(Saved entries)
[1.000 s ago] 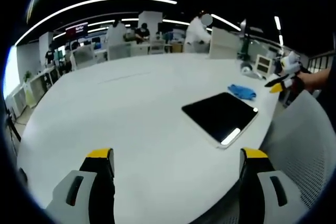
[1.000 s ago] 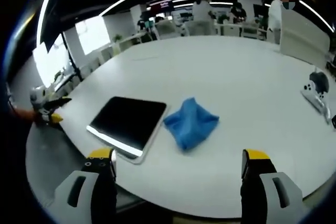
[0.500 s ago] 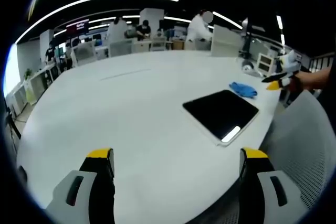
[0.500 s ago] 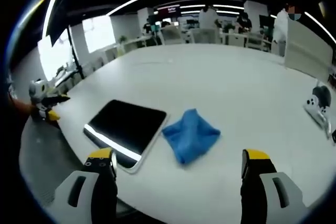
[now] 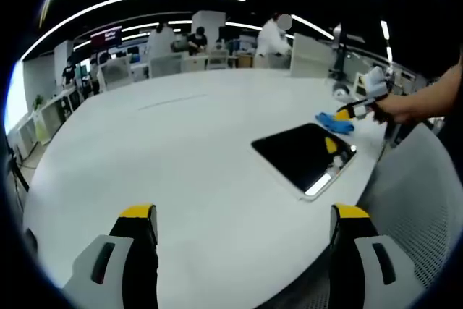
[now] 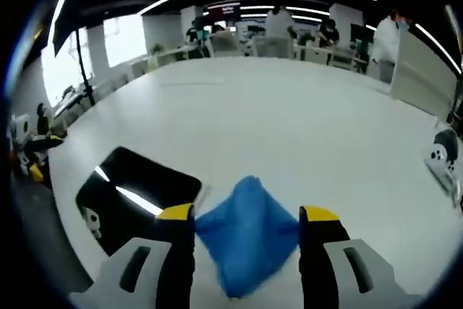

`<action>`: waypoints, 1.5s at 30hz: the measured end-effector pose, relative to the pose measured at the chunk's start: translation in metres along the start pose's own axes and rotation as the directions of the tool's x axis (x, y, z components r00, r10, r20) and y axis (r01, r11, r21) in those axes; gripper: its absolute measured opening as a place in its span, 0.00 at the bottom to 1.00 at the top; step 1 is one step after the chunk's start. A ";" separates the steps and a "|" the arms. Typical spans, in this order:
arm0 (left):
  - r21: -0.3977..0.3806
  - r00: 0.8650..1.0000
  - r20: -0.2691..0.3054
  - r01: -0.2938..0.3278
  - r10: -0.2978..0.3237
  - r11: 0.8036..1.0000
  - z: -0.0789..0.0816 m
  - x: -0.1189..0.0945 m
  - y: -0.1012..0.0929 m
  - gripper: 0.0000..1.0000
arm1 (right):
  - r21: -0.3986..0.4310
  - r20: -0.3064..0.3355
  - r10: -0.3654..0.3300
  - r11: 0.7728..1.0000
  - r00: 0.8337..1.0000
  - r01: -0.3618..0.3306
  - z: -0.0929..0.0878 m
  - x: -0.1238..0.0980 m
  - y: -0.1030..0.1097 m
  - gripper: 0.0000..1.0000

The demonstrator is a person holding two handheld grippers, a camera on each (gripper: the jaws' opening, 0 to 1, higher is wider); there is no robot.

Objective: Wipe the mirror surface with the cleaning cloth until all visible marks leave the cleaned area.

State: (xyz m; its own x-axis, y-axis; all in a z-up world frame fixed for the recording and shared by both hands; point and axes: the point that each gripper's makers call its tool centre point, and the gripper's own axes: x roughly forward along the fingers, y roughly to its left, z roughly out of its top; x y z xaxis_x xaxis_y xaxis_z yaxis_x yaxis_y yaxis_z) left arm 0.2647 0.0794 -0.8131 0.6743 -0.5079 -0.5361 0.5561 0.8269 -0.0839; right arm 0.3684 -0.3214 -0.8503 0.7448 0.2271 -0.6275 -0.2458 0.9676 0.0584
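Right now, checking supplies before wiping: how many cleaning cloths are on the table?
1. The blue cleaning cloth lies on the white table beside the mirror, between the right gripper jaws. Others may be hidden.

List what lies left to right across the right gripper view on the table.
left gripper → mirror → blue cleaning cloth between the right gripper jaws → white device at the table's far right edge.
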 end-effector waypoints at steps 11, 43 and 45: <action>-0.012 1.000 0.010 0.002 -0.002 1.000 0.001 0.000 0.000 0.99 | -0.043 -0.100 -0.083 0.996 0.992 0.079 -0.023 0.010 -0.014 0.03; -0.004 1.000 -0.008 0.014 -0.014 1.000 -0.002 0.002 -0.002 0.99 | 0.120 -0.205 0.066 0.992 0.977 -0.042 -0.001 0.028 0.071 0.02; 0.002 1.000 -0.011 0.017 -0.017 1.000 -0.002 0.002 -0.003 0.99 | 0.099 -0.230 0.093 0.993 0.969 -0.072 -0.002 0.034 0.083 0.02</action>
State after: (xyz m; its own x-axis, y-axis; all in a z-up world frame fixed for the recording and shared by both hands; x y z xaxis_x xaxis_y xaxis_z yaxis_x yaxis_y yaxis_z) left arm 0.2636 0.0764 -0.8157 0.6593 -0.5194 -0.5436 0.5687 0.8175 -0.0913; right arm 0.3718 -0.2333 -0.8679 0.5560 0.2848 -0.7809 -0.2365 0.9549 0.1798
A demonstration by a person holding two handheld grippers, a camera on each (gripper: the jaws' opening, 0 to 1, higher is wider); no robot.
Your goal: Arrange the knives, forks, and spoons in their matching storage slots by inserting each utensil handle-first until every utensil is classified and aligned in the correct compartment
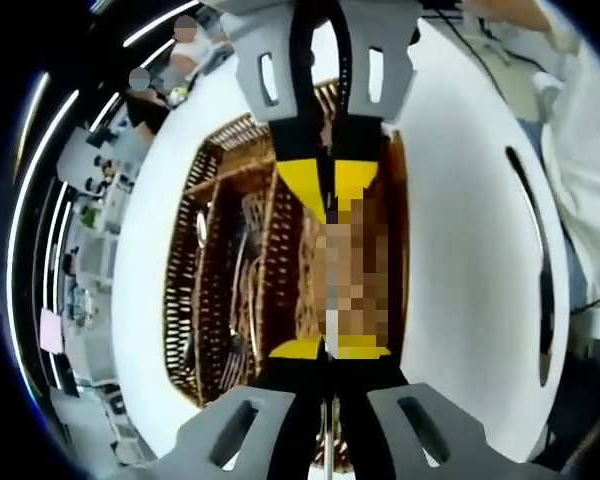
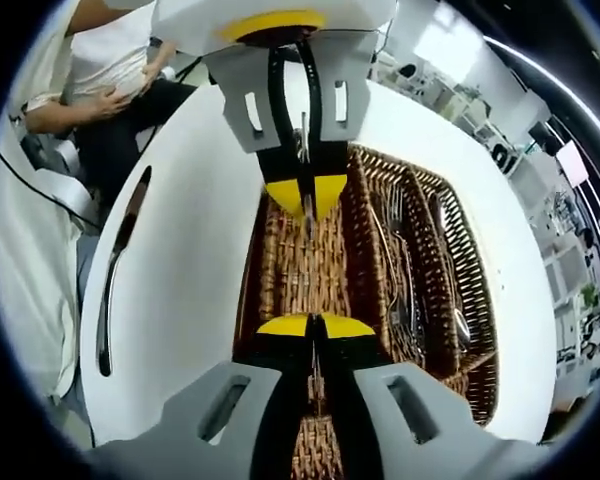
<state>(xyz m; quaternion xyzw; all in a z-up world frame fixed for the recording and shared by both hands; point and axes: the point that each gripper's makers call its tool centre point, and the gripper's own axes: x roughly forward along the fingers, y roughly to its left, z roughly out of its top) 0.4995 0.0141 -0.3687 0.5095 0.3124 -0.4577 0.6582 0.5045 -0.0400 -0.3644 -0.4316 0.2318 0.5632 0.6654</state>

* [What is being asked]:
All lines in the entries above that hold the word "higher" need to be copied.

* [Reply]:
The demonstrator is a person holding two handheld grippers, a camera on each (gripper: the jaws' opening, 0 to 1, higher is wider); there is no robot.
A demonstration by a person holding two handheld grippers, a camera on each (gripper: the jaws' opening, 0 to 1, higher is wider); no robot.

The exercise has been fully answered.